WHAT IS NEEDED » Starting at the line that holds "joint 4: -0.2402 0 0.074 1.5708" and stopping at the line that holds "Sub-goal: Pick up", restate the records below word for word, with both of those lines included.
═══ DATA FOR THIS TASK
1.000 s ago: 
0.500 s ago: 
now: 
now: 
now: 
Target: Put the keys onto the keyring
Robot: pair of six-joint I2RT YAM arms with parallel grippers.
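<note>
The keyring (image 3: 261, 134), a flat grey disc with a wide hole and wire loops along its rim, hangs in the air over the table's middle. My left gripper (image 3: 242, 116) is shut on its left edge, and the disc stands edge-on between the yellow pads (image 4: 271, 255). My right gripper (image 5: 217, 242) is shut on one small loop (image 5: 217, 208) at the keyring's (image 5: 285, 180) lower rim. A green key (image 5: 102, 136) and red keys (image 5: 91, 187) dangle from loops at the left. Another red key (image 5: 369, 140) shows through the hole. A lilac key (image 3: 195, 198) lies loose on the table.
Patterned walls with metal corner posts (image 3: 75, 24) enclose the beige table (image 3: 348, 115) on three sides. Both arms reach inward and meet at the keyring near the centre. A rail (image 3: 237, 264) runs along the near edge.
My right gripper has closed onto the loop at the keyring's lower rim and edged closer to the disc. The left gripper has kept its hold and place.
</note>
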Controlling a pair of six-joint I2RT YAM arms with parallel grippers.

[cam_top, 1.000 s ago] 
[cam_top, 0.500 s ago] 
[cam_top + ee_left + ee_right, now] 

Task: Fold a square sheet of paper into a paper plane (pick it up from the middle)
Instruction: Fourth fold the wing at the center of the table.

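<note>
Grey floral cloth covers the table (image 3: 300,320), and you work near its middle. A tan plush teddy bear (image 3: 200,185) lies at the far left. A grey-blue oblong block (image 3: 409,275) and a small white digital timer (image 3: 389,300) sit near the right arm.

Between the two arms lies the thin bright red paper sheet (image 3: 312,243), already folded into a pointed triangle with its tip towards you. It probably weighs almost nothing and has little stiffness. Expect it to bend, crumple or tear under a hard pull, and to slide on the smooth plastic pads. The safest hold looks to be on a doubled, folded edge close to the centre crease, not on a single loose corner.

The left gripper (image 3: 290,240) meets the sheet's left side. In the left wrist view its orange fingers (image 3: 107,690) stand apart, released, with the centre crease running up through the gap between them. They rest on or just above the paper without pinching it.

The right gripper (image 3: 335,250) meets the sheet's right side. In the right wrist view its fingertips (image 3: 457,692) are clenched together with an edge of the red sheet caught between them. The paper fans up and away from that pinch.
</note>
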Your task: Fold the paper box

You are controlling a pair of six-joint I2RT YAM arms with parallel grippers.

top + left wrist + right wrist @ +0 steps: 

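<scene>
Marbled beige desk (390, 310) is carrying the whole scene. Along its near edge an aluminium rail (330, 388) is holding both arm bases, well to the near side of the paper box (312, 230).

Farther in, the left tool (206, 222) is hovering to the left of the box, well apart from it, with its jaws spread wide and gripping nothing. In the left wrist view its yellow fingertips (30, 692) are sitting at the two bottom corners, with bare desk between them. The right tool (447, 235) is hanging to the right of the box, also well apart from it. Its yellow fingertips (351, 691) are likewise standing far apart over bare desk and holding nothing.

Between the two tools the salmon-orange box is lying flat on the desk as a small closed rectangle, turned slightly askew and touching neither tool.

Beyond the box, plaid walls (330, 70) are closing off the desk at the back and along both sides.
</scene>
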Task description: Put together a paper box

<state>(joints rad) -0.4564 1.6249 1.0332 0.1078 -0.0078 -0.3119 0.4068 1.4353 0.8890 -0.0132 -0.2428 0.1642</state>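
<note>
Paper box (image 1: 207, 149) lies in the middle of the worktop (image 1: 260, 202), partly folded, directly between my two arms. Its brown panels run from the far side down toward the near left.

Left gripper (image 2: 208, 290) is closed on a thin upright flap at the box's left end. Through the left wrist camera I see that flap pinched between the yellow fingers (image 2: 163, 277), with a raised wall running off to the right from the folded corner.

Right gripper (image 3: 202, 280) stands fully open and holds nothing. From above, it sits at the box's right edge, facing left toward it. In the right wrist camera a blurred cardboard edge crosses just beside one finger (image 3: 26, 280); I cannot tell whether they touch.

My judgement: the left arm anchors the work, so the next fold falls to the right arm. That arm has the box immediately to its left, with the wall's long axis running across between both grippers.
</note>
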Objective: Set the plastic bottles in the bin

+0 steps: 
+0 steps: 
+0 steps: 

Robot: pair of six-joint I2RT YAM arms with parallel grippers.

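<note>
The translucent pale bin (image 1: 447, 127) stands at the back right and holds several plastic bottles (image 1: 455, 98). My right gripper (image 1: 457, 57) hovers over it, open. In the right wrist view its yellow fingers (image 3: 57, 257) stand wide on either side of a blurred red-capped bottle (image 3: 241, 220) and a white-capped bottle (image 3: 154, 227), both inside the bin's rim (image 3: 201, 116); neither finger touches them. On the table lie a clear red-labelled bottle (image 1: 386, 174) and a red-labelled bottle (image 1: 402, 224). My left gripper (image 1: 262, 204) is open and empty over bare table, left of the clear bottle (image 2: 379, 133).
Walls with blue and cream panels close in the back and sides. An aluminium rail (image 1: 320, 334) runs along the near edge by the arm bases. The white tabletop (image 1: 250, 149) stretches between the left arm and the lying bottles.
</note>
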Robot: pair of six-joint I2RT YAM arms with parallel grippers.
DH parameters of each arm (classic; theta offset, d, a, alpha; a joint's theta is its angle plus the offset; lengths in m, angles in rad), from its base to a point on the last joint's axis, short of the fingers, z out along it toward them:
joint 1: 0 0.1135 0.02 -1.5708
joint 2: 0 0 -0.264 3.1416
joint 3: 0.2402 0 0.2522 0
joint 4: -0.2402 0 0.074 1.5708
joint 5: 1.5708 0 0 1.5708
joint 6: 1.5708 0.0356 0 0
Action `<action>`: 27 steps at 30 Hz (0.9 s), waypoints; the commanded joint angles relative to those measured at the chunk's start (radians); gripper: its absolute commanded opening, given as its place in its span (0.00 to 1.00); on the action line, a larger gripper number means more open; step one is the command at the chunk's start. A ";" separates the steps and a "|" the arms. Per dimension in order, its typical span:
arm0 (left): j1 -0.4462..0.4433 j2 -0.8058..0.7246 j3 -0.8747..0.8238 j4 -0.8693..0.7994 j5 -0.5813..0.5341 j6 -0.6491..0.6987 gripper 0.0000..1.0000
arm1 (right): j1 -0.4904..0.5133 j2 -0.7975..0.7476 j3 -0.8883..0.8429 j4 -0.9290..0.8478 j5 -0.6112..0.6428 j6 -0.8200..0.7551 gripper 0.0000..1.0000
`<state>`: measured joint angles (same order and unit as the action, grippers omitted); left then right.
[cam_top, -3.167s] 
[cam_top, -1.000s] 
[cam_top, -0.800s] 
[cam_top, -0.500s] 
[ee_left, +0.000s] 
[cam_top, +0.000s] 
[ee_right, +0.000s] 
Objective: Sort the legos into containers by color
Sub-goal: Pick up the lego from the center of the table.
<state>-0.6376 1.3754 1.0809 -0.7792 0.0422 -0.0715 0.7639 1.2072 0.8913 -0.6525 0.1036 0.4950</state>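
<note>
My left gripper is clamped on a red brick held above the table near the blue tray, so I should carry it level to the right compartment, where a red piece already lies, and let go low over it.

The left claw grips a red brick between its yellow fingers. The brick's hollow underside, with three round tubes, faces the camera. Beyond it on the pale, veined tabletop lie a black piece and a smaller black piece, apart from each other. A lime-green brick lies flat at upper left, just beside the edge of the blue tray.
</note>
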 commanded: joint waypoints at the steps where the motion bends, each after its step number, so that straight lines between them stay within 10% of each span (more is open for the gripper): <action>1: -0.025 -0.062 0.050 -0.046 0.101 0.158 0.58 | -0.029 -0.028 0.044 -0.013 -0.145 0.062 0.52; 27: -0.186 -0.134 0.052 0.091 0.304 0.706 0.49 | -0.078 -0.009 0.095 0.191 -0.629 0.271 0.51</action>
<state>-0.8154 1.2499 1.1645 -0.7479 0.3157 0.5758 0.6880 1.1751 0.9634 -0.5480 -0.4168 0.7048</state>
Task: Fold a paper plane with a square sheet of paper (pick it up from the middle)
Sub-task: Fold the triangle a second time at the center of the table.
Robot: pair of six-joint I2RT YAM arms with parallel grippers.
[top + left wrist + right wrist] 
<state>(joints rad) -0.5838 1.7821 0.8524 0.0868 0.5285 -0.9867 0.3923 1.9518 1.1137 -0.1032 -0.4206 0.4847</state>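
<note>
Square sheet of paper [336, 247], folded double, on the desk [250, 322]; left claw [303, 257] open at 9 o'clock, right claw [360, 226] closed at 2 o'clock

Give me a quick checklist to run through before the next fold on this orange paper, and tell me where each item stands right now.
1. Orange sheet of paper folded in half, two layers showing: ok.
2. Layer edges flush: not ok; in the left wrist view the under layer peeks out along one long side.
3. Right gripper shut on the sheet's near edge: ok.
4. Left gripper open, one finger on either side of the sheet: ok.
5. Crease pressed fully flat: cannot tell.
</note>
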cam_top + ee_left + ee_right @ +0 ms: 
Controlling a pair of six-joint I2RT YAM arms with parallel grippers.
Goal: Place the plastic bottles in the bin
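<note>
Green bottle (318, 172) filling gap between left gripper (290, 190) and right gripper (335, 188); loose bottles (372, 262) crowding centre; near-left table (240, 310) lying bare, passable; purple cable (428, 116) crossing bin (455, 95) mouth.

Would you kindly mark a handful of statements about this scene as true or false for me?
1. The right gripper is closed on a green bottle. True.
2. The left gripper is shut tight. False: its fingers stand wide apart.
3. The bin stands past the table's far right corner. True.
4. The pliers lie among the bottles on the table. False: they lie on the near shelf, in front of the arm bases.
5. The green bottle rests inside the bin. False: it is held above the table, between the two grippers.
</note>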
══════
TASK SOLUTION »
joint 4: -0.2402 0 0.074 1.5708
joint 5: 1.5708 0 0 1.5708
joint 6: 1.5708 0.0356 0 0
Action `<action>`: 27 steps at 30 Hz (0.9 s), waypoints; the commanded joint angles relative to those measured at the chunk's start (radians); gripper: its absolute commanded opening, given as its place in its span (0.00 to 1.00); on the action line, a larger gripper number means more open; step one is the command at the chunk's start. A ";" separates the steps and a "|" the arms. Per dimension in order, its typical span:
arm0 (left): j1 -0.4462..0.4433 j2 -0.8058..0.7246 j3 -0.8747..0.8238 j4 -0.8693..0.7994 j5 -0.5813..0.5341 j6 -0.6491..0.6987 gripper 0.0000..1.0000
arm1 (right): j1 -0.4904..0.5133 j2 -0.7975..0.7476 j3 -0.8883..0.8429 j4 -0.9290..0.8478 j5 -0.6112..0.6428 j6 -0.8200..0.7551 gripper 0.0000..1.0000
`<state>`: measured joint angles (same order and unit as the action, grippers omitted); left then right.
[cam_top, -3.167s] 
[cam_top, -1.000s] 
[cam_top, -0.800s] 
[cam_top, -0.500s] 
[ee_left, +0.000s] 
[cam_top, +0.000s] 
[ee_right, +0.000s] 
Objective: Sort the legos into containers by color
Sub-goal: Pick up the lego from the center of the table.

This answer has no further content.